_Your task_.
Give again, word for word, every line in the entries below from the line with "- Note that" up to and including the line with "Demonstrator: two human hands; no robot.", and no other line.

_Material for this task_.
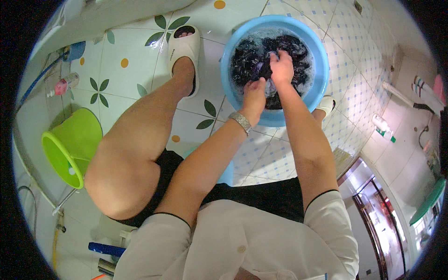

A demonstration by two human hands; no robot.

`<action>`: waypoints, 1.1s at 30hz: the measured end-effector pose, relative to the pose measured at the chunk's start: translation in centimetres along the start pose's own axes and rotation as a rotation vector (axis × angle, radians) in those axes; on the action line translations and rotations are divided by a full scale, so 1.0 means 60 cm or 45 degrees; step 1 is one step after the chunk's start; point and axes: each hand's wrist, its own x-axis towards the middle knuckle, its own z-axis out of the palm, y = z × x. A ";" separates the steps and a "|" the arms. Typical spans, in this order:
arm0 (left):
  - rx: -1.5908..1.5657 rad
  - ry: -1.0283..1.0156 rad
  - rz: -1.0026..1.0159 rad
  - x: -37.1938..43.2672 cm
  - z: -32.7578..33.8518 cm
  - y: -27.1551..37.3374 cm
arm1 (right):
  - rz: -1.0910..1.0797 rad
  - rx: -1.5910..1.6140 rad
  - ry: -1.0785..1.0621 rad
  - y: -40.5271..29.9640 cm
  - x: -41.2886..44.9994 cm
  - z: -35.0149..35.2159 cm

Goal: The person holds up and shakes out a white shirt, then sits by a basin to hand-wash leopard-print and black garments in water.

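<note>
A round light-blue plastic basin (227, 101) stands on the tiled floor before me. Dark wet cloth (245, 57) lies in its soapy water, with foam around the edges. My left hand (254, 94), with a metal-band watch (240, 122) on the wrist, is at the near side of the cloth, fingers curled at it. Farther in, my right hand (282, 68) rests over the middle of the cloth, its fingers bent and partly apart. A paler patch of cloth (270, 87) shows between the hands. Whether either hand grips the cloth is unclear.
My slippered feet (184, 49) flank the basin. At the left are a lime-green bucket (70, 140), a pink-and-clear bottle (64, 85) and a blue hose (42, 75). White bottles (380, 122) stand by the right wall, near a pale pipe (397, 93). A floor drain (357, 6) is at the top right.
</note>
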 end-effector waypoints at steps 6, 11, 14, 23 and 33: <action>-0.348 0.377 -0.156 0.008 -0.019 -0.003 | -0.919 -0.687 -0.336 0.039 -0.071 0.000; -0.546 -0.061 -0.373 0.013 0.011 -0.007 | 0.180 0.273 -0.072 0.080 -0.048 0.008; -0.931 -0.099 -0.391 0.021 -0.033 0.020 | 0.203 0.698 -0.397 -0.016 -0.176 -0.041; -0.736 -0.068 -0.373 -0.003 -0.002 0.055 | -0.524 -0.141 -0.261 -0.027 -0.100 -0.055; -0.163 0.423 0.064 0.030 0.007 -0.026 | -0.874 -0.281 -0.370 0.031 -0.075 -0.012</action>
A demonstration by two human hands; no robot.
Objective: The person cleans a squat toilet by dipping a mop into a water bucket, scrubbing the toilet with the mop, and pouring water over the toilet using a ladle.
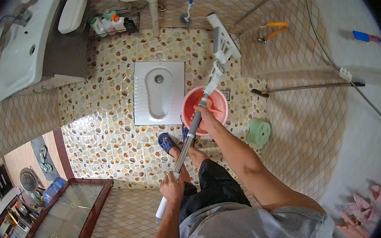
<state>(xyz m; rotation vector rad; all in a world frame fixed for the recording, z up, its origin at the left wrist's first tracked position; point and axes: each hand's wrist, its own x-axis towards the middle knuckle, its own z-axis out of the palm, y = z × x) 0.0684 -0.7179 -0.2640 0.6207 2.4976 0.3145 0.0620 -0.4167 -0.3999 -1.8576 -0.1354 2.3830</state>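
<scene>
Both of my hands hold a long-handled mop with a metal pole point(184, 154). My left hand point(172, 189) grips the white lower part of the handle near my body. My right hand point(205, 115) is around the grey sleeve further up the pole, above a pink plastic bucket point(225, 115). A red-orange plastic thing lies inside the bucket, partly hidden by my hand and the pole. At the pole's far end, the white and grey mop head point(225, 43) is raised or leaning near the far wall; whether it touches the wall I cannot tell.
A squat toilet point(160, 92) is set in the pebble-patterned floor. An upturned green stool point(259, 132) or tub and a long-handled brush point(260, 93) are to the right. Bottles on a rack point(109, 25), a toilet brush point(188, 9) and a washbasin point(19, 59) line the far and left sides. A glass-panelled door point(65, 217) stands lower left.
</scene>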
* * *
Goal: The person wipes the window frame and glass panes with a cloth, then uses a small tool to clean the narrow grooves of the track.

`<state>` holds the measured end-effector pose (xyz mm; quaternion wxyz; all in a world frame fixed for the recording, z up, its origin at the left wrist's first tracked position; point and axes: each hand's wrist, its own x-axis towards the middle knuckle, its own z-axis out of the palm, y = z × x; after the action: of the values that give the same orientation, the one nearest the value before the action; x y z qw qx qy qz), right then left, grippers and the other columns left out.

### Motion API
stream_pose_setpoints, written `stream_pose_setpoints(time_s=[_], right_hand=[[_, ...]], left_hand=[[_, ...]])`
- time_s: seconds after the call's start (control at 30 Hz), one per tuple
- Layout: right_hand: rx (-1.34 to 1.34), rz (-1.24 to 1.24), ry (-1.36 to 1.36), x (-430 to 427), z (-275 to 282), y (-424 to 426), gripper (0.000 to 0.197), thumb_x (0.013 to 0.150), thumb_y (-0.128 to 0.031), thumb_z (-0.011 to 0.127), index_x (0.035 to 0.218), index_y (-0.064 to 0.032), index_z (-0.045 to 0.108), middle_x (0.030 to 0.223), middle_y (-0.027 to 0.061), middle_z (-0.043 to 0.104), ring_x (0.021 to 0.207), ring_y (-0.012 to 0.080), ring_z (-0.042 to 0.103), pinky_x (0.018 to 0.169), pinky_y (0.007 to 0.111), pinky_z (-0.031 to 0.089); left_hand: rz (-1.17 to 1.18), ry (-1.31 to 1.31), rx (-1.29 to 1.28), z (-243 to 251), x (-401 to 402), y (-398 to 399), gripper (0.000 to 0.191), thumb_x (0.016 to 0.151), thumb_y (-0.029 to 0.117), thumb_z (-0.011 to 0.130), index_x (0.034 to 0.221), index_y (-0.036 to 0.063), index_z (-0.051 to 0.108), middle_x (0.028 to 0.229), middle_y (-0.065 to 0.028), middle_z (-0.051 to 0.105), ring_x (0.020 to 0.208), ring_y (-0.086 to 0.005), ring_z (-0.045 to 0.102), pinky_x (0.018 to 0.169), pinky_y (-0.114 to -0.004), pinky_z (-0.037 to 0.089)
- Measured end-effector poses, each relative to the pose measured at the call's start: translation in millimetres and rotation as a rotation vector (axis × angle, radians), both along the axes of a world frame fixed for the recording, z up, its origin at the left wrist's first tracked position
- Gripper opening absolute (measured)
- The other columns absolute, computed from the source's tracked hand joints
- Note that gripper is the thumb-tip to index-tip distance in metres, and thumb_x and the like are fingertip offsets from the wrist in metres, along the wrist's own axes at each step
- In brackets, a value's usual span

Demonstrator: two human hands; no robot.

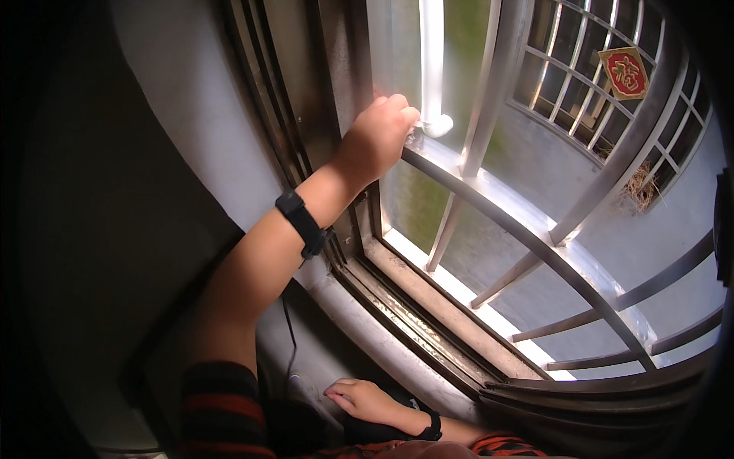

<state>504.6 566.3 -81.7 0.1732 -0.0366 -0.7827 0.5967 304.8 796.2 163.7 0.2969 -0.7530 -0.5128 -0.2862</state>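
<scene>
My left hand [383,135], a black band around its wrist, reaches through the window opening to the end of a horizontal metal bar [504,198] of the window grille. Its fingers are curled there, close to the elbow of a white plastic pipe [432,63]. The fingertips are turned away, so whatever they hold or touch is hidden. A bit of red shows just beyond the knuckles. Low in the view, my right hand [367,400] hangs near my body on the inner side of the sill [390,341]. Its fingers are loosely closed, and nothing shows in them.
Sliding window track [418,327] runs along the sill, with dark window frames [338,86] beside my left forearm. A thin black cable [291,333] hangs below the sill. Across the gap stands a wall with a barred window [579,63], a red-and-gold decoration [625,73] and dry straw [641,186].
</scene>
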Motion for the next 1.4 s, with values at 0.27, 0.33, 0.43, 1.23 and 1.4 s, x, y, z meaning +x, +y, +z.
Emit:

_Your solution_.
- Note that gripper is the thumb-tip to index-tip distance in metres, and thumb_x and the like are fingertip offsets from the wrist in metres, along the wrist's own axes at each step
- In brackets, a value's usual span

Demonstrator: two human hands; no robot.

The response to this exercise is now complete.